- Try it -
Copy each line of the records that includes "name".

- Records from a data collection -
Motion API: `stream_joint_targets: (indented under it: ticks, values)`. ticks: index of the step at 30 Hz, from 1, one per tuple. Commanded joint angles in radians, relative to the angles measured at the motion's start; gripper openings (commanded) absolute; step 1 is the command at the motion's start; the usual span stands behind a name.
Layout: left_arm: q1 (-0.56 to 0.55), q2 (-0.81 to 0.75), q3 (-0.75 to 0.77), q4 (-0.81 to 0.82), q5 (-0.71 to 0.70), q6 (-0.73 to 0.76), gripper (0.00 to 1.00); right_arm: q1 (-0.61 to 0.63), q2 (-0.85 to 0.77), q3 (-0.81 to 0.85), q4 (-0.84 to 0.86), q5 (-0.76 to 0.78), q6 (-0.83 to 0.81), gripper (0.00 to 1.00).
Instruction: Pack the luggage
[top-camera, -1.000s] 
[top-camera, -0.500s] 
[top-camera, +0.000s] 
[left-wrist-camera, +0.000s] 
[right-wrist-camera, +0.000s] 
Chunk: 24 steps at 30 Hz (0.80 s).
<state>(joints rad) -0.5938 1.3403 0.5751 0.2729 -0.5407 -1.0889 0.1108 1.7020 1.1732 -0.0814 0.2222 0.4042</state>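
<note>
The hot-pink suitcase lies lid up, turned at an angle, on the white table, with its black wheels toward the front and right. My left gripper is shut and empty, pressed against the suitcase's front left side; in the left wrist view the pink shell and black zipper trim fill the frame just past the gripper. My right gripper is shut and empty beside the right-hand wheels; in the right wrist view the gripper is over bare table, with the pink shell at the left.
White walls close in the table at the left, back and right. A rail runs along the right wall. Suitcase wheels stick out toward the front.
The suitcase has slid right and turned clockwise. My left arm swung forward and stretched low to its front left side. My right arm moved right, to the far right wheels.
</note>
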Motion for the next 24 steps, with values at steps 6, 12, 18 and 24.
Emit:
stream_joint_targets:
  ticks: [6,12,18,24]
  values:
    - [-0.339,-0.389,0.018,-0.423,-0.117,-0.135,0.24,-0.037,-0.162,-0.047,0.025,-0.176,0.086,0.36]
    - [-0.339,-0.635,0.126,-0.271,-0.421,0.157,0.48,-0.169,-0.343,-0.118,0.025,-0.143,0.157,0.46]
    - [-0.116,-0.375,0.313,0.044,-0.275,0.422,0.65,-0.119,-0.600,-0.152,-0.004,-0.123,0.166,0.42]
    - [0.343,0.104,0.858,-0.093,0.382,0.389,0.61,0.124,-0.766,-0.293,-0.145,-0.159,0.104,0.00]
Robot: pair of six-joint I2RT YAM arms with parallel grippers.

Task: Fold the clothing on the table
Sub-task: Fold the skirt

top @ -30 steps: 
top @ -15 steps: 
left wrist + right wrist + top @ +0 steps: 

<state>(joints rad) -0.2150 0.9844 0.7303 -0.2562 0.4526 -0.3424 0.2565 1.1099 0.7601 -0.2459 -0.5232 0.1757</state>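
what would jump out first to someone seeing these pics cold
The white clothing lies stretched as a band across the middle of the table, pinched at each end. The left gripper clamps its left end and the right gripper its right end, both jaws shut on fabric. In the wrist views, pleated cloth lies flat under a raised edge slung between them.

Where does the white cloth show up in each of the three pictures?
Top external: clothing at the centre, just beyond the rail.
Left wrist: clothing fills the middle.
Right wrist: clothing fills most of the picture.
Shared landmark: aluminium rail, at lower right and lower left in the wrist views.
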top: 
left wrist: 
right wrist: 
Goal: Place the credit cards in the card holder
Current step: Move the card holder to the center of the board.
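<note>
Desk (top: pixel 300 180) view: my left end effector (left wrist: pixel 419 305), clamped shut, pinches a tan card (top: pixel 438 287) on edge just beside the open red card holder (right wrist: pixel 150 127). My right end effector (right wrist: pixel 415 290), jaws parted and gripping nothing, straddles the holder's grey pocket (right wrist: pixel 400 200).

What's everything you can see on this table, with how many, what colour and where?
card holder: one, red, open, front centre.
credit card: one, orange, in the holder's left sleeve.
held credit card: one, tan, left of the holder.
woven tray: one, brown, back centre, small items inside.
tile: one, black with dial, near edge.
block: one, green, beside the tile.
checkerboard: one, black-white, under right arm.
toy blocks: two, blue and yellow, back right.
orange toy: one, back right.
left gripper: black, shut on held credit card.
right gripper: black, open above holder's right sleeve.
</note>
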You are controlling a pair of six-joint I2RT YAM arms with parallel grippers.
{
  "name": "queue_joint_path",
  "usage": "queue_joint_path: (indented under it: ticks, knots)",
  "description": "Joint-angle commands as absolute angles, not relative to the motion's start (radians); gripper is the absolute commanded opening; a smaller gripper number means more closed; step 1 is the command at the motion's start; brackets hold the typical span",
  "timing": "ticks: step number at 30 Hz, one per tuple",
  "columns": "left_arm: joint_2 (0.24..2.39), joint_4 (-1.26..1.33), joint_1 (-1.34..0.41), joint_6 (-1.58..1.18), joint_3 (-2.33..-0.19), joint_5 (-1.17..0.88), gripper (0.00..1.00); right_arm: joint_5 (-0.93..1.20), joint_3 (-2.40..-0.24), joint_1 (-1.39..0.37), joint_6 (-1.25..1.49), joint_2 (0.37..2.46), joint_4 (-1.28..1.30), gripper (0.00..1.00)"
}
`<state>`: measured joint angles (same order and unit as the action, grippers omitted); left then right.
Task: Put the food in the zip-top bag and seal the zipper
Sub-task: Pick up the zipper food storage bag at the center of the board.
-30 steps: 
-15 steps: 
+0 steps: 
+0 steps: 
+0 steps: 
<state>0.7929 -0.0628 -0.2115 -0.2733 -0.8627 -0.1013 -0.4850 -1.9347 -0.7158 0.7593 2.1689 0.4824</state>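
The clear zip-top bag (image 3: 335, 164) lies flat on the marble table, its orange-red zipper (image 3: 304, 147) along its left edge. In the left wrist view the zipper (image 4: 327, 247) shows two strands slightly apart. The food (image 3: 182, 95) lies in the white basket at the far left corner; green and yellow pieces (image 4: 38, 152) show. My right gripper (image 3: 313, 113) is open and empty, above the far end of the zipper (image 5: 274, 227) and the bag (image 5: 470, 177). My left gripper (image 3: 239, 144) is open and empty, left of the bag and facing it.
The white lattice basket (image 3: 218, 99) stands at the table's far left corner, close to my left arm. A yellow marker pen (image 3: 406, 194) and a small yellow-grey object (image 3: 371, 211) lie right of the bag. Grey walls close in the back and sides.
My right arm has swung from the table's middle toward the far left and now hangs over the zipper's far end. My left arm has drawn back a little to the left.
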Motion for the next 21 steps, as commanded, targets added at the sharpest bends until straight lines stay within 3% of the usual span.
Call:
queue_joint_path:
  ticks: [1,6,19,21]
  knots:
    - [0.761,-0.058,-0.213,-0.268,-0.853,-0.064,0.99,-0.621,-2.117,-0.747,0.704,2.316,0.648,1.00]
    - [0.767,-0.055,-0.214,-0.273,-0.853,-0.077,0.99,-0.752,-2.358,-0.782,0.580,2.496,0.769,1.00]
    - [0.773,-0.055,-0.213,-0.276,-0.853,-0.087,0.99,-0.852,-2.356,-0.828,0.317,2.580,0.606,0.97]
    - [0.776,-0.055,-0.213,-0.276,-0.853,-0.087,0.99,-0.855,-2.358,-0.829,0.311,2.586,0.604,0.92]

- Response for this exercise -
Motion API: `stream_joint_targets: (indented under it: ticks, values)`. ticks: index of the step at 30 Hz, from 1, one per tuple. Commanded joint angles in radians, relative to the angles measured at the motion's start; gripper openings (commanded) absolute; step 1 is the command at the motion's start; the usual span stands behind a name.
  "name": "queue_joint_path",

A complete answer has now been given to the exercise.